Restate the listing exactly and in full.

╔══

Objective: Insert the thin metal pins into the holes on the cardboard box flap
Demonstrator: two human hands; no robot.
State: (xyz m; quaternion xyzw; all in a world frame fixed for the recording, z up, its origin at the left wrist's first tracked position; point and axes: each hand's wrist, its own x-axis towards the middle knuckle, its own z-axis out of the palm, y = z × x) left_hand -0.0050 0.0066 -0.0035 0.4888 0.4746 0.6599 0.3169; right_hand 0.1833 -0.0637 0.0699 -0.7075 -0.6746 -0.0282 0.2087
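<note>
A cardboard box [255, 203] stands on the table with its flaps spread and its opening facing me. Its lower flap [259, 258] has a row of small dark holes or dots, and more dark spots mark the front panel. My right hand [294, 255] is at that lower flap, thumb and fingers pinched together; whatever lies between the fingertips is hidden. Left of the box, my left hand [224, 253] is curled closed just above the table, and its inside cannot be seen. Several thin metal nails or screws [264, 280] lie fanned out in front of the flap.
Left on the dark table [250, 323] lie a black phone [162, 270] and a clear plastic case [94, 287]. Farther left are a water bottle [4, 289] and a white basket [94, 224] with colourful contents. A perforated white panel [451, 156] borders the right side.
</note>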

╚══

> [THE COMPLETED TASK]
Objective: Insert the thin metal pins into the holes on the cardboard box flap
Demonstrator: two human hands; no robot.
State: (xyz m; quaternion xyzw; all in a world frame fixed for the recording, z up, its origin at the left wrist's first tracked position; point and axes: each hand's wrist, its own x-axis towards the middle knuckle, its own z-axis out of the palm, y = z × x) left_hand -0.0050 0.0066 -0.0035 0.4888 0.4746 0.6599 0.3169; right_hand 0.1833 -0.0637 0.0699 -0.7075 -0.6746 -0.0282 0.2087
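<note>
A cardboard box [255, 203] stands on the table with its flaps spread and its opening facing me. Its lower flap [259, 258] has a row of small dark holes or dots, and more dark spots mark the front panel. My right hand [294, 255] is at that lower flap, thumb and fingers pinched together; whatever lies between the fingertips is hidden. Left of the box, my left hand [224, 253] is curled closed just above the table, and its inside cannot be seen. Several thin metal nails or screws [264, 280] lie fanned out in front of the flap.
Left on the dark table [250, 323] lie a black phone [162, 270] and a clear plastic case [94, 287]. Farther left are a water bottle [4, 289] and a white basket [94, 224] with colourful contents. A perforated white panel [451, 156] borders the right side.
</note>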

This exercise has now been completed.